◆ Description of the task: Reproduce every line of the listing below exactly.
Given information Start Marker
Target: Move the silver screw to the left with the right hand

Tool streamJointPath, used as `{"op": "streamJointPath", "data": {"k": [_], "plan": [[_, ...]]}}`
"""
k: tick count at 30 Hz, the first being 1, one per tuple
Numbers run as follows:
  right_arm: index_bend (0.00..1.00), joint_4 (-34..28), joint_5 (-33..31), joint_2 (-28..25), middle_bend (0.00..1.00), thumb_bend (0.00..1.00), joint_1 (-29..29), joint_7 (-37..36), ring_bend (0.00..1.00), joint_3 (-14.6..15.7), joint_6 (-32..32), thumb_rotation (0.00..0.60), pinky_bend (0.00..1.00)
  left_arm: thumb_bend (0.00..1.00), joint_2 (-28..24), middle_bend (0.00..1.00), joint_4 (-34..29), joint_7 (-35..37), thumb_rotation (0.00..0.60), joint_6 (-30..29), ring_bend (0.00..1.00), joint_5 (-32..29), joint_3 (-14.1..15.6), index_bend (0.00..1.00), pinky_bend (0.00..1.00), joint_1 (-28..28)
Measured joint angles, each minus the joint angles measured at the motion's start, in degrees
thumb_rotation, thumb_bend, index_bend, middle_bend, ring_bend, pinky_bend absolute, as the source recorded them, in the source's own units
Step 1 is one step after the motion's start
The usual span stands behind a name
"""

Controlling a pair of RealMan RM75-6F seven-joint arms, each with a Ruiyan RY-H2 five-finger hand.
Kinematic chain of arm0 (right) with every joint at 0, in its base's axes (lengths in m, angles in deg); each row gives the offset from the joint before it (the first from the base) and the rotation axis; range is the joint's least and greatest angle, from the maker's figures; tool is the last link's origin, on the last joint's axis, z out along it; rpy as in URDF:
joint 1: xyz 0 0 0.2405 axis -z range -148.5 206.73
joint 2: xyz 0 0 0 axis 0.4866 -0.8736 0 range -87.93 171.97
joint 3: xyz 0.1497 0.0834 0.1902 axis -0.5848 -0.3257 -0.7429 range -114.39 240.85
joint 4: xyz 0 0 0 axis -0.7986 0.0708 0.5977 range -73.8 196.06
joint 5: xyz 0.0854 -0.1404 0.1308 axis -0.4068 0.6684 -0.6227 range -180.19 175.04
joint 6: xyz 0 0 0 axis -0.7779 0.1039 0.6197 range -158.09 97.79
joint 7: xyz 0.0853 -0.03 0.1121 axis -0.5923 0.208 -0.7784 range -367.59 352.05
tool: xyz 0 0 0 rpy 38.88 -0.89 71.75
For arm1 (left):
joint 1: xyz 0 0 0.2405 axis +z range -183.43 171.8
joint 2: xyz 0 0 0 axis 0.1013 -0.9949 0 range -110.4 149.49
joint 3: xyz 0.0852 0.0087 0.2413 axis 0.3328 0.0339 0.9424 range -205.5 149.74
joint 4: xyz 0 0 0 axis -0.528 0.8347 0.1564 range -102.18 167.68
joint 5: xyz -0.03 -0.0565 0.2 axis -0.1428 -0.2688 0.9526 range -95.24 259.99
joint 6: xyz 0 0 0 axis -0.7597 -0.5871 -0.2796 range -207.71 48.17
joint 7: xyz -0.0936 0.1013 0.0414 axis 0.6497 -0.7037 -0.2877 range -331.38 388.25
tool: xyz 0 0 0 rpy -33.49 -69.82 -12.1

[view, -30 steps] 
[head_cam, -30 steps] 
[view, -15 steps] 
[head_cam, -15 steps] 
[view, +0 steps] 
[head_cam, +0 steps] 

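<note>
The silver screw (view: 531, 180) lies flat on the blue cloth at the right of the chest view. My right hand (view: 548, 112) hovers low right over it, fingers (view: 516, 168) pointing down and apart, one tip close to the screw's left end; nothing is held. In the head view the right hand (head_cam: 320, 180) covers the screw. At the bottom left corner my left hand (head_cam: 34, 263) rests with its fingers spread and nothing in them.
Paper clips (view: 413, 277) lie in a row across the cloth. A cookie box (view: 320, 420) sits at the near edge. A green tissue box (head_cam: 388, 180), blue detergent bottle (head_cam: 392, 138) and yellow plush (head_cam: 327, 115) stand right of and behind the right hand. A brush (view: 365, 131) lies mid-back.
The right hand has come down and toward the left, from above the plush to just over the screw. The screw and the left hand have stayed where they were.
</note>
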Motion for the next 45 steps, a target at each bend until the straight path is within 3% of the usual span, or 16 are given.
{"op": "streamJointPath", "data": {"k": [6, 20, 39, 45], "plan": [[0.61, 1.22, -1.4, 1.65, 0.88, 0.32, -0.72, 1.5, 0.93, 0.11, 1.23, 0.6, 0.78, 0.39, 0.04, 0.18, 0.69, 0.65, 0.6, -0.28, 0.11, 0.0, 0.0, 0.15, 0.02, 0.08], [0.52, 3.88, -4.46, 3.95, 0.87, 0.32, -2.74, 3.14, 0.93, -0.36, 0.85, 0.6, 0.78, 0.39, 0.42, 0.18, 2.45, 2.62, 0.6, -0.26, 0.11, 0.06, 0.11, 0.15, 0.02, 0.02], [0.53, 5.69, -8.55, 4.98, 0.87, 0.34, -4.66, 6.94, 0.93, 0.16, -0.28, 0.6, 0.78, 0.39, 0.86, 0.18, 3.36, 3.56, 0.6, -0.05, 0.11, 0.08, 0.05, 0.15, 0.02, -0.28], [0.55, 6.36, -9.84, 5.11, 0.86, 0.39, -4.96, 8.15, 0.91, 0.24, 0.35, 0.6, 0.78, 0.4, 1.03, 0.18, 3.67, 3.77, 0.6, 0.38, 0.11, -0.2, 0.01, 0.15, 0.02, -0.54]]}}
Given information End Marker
◆ Written response:
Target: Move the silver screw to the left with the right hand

Tool streamJointPath, used as `{"op": "streamJointPath", "data": {"k": [_], "plan": [[_, ...]]}}`
"""
k: tick count at 30 Hz, the first being 1, one per tuple
Numbers run as follows:
  right_arm: index_bend (0.00..1.00), joint_4 (-34..28), joint_5 (-33..31), joint_2 (-28..25), middle_bend (0.00..1.00), thumb_bend (0.00..1.00), joint_1 (-29..29), joint_7 (-37..36), ring_bend (0.00..1.00), joint_3 (-14.6..15.7), joint_6 (-32..32), thumb_rotation (0.00..0.60), pinky_bend (0.00..1.00)
  left_arm: thumb_bend (0.00..1.00), joint_2 (-28..24), middle_bend (0.00..1.00), joint_4 (-34..29), joint_7 (-35..37), thumb_rotation (0.00..0.60), joint_6 (-30..29), ring_bend (0.00..1.00), joint_5 (-32..29), joint_3 (-14.1..15.6), index_bend (0.00..1.00), pinky_bend (0.00..1.00), joint_1 (-28..28)
Measured joint angles, each minus the joint angles measured at the motion's start, in degrees
thumb_rotation, thumb_bend, index_bend, middle_bend, ring_bend, pinky_bend absolute, as the source recorded them, in the source's own units
Step 1 is one step after the motion's start
The usual span stands behind a name
"""

Controlling a pair of RealMan RM75-6F seven-joint arms, each with a Ruiyan RY-H2 five-finger hand.
Kinematic chain of arm0 (right) with every joint at 0, in its base's axes (lengths in m, angles in deg); each row gives the offset from the joint before it (the first from the base) and the rotation axis; range is the joint's least and greatest angle, from the maker's figures; tool is the last link's origin, on the last joint's axis, z out along it; rpy as in URDF:
joint 1: xyz 0 0 0.2405 axis -z range -148.5 206.73
joint 2: xyz 0 0 0 axis 0.4866 -0.8736 0 range -87.93 171.97
joint 3: xyz 0.1497 0.0834 0.1902 axis -0.5848 -0.3257 -0.7429 range -114.39 240.85
joint 4: xyz 0 0 0 axis -0.7986 0.0708 0.5977 range -73.8 196.06
joint 5: xyz 0.0854 -0.1404 0.1308 axis -0.4068 0.6684 -0.6227 range -180.19 175.04
joint 6: xyz 0 0 0 axis -0.7779 0.1039 0.6197 range -158.09 97.79
joint 7: xyz 0.0853 -0.03 0.1121 axis -0.5923 0.208 -0.7784 range -367.59 352.05
tool: xyz 0 0 0 rpy 38.88 -0.89 71.75
For arm1 (left):
joint 1: xyz 0 0 0.2405 axis +z range -183.43 171.8
joint 2: xyz 0 0 0 axis 0.1013 -0.9949 0 range -110.4 149.49
joint 3: xyz 0.0852 0.0087 0.2413 axis 0.3328 0.0339 0.9424 range -205.5 149.74
joint 4: xyz 0 0 0 axis -0.528 0.8347 0.1564 range -102.18 167.68
joint 5: xyz -0.03 -0.0565 0.2 axis -0.1428 -0.2688 0.9526 range -95.24 259.99
joint 6: xyz 0 0 0 axis -0.7597 -0.5871 -0.2796 range -207.71 48.17
joint 7: xyz -0.0936 0.1013 0.0414 axis 0.6497 -0.7037 -0.2877 range -331.38 388.25
tool: xyz 0 0 0 rpy -33.49 -69.82 -12.1

[view, -30 steps] 
[head_cam, -30 steps] 
[view, -15 steps] 
[head_cam, -15 steps] 
[view, +0 steps] 
[head_cam, +0 steps] 

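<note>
The silver screw (view: 531, 180) lies flat on the blue cloth at the right of the chest view. My right hand (view: 548, 112) hovers low right over it, fingers (view: 516, 168) pointing down and apart, one tip close to the screw's left end; nothing is held. In the head view the right hand (head_cam: 320, 180) covers the screw. At the bottom left corner my left hand (head_cam: 34, 263) rests with its fingers spread and nothing in them.
Paper clips (view: 413, 277) lie in a row across the cloth. A cookie box (view: 320, 420) sits at the near edge. A green tissue box (head_cam: 388, 180), blue detergent bottle (head_cam: 392, 138) and yellow plush (head_cam: 327, 115) stand right of and behind the right hand. A brush (view: 365, 131) lies mid-back.
The right hand has come down and toward the left, from above the plush to just over the screw. The screw and the left hand have stayed where they were.
</note>
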Motion for the next 45 steps, a target at each bend until the straight path is within 3% of the usual span, or 16 are given.
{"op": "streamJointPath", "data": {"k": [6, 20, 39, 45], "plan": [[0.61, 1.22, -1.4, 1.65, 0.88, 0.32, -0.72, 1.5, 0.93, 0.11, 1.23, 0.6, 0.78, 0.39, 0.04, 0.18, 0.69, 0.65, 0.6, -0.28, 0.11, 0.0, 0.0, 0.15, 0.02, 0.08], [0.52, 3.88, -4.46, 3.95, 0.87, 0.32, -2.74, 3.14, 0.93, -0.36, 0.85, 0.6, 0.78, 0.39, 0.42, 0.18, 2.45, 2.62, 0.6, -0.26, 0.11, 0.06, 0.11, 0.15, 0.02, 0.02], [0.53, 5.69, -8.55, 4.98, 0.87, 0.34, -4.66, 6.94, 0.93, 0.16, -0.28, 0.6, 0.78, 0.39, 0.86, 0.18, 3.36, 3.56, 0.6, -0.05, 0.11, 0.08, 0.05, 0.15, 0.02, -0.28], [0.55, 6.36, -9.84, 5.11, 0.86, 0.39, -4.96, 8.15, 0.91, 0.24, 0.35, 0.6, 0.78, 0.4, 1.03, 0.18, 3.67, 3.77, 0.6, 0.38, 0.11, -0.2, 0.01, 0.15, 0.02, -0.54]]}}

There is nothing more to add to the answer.